1022 GRⅢ、ストラップに就てしつこく

 自分でもしつこいと思ふが、またGRⅢで使ふストラップの話をする。附けてあるのは手首を通す式なのは以前に触れたとほり。今のストラップに格段の不満があるわけではない。ところで我がGRⅢでは、ライカM5のやうな縦吊りでも、ストラップが取りつけられる。これはGRデジタルの初代から續く伝統。GRデジタルⅡで暫く、さう吊つて持ち歩いたことがある。かういふ思ひ出しは、たちが惡い。肩首から下げられる程度に長いストラップが、ちよいと慾しくなつてきた。

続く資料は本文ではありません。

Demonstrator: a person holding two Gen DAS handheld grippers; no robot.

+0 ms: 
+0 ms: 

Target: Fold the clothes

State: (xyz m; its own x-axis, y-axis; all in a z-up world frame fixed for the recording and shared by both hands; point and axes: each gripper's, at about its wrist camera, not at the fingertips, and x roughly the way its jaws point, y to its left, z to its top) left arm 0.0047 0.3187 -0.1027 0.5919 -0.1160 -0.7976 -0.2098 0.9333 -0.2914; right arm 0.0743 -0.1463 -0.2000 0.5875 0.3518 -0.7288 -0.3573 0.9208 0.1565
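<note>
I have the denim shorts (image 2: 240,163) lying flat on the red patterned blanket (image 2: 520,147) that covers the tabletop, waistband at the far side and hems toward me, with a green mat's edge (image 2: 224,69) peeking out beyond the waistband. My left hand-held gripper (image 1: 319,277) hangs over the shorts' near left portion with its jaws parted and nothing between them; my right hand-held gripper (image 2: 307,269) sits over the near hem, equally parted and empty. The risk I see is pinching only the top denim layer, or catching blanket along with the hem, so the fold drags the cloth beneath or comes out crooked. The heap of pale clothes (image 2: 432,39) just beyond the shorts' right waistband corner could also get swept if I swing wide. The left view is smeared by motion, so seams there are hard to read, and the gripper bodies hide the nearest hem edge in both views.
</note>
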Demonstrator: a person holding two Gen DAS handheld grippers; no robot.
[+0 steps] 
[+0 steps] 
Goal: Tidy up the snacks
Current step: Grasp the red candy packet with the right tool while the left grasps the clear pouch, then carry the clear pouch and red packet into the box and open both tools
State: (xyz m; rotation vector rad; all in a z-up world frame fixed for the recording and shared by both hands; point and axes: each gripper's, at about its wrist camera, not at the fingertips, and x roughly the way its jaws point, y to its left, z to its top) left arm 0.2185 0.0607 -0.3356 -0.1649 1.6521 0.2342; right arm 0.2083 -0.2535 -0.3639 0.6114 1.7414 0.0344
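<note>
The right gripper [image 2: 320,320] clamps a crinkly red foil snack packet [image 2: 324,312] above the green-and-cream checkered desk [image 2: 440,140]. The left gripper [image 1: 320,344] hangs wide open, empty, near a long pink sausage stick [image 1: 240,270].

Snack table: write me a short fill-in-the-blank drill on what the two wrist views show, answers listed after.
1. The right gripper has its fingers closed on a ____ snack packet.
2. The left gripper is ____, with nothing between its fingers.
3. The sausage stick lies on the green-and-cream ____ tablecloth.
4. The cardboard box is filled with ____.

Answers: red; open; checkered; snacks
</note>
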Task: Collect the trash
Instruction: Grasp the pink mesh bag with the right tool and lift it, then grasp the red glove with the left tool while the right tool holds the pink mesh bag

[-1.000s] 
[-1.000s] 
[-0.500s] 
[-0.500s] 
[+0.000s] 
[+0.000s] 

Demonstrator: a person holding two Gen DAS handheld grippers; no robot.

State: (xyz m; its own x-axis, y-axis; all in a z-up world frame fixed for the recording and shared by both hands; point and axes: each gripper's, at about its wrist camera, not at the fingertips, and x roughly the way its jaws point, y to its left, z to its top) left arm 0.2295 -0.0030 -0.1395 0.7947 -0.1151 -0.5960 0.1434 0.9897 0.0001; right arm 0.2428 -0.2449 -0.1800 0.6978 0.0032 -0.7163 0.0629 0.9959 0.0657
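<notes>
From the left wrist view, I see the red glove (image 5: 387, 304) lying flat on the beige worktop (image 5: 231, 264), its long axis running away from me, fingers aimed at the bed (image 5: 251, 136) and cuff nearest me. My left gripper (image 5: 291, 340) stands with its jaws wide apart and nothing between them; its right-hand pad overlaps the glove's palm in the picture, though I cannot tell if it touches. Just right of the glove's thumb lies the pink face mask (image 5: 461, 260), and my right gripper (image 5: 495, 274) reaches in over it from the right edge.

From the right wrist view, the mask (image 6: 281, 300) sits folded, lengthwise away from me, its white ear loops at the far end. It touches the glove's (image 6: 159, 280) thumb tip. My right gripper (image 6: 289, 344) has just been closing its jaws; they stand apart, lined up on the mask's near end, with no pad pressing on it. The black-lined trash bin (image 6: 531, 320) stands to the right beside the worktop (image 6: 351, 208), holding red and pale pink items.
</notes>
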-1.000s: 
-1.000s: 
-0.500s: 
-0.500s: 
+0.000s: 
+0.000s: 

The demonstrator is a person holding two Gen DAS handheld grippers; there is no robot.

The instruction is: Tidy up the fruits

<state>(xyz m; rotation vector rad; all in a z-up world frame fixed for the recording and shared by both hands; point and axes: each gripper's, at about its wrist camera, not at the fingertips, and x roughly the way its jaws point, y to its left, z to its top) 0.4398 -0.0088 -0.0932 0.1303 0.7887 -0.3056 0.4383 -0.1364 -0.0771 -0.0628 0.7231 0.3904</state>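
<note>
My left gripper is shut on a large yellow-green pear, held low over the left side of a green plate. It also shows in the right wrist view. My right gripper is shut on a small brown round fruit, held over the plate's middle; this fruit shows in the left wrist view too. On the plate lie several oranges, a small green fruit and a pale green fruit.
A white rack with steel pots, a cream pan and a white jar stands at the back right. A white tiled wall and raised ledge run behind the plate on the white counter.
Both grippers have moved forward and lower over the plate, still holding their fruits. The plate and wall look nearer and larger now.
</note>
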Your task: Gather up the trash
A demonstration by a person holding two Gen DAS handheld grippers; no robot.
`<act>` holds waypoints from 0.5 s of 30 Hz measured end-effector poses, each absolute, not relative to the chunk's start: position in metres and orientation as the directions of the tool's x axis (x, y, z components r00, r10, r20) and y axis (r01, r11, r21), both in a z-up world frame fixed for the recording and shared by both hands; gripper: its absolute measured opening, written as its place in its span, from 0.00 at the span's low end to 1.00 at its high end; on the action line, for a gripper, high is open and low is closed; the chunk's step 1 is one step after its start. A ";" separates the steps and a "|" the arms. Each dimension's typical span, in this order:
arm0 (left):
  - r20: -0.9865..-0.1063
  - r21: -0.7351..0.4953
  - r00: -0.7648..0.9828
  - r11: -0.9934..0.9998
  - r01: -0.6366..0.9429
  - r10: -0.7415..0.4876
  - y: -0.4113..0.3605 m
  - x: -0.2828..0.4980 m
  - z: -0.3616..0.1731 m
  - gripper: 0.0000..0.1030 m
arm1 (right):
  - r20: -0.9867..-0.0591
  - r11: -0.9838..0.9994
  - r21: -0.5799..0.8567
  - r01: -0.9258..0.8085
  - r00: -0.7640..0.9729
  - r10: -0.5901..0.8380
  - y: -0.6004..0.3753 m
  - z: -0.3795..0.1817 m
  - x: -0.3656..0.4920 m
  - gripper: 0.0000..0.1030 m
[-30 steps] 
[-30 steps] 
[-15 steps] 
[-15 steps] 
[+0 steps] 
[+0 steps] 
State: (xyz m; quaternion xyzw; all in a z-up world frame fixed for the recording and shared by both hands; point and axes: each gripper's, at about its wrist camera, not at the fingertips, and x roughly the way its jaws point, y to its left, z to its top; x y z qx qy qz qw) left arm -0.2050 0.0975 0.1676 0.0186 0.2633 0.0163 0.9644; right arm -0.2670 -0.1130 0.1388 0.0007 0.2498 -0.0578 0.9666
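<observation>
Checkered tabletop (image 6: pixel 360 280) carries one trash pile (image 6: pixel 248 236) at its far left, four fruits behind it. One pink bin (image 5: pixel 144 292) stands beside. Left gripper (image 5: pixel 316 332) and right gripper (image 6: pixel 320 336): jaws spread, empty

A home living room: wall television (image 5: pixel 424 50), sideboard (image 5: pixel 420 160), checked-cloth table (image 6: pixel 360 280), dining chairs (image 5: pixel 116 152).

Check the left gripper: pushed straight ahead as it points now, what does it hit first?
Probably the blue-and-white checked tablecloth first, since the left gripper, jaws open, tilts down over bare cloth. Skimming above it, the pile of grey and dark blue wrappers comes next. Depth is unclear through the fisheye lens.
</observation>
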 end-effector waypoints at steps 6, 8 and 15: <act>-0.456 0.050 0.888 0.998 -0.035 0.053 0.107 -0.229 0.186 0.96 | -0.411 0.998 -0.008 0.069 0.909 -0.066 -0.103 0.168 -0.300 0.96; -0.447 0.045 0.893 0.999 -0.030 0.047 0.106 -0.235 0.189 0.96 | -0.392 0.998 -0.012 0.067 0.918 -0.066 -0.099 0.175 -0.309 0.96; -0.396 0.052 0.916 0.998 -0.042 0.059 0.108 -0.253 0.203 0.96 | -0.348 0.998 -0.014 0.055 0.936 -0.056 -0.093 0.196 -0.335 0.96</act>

 (慾しいと云つたつて、家のがらくた函には、何本もストラップがあるぢやあないの)

といふのは内心の聲で、その内心の指摘は正しい。長短太細広狭、色々撰べるのは確かである。但しGRⅢに附ける場合、話は変る。何せ取りつけ方が、携帯電話のストラップと同じく、小さな孔に紐を通す方法だもの。この方式で手元にあるのは、GRデジタルⅡ用に買つたリコー製の二本きり。随分と草臥れてゐて、GRⅢへの転用はしにくい。ではその他諸々のストラップは使へないかといふと、さうとも限らない。リコーのストラップの、本体側の孔を通す部品…と呼べるほど大袈裟ではないが、他の呼び方が浮ばないのだ…の、口ノ字の金具を経由すれば、所謂一般的なストラップも、取りつけられはする。惡くはないけれど、問題はあつて、第一に金具が小さい分、撰択肢は狭まること。この点は目を瞑れる。第二に取附具(と呼べばいいのか)の分、長さが変ること。ストラップ側で長さが調整出來なければ、ぶら下げる位置に影響する。そして第三には、取附具とストラップ本体の材質で、違和感を生じる可能性がある。

 「なーに、ほんの一部だもの、気にならないさ」

樂観的に考へてもいい。併しその樂観は、妥協に近いのが私の常で、妥協した組合せは直ぐ厭になる。GRデジタルⅡで失敗したからね、断定出來る。詰りGRⅢを、直ぐ厭にならない長めのストラップで吊るなら、さういふのを探す必要が生じる。論理的な帰結である。尤も帰結が論理的だと云つて、入手の容易さは別になる。その手の製品をざつと見た限り、皮革やナイロンが大半だつた。好みに適はない。細くてやはらかい帆布、或は同じく細身の組み紐が望ましいが、案外と見当らないのは、需要が(少)ない所為か。ひよつとして、オンラインショップにはあるかも知れず、とは云へ常用する機械に附けるものを、實物を見ずに買はうとは思へない。長めのストラップだけに、見つけるにも長々掛かるといふことか。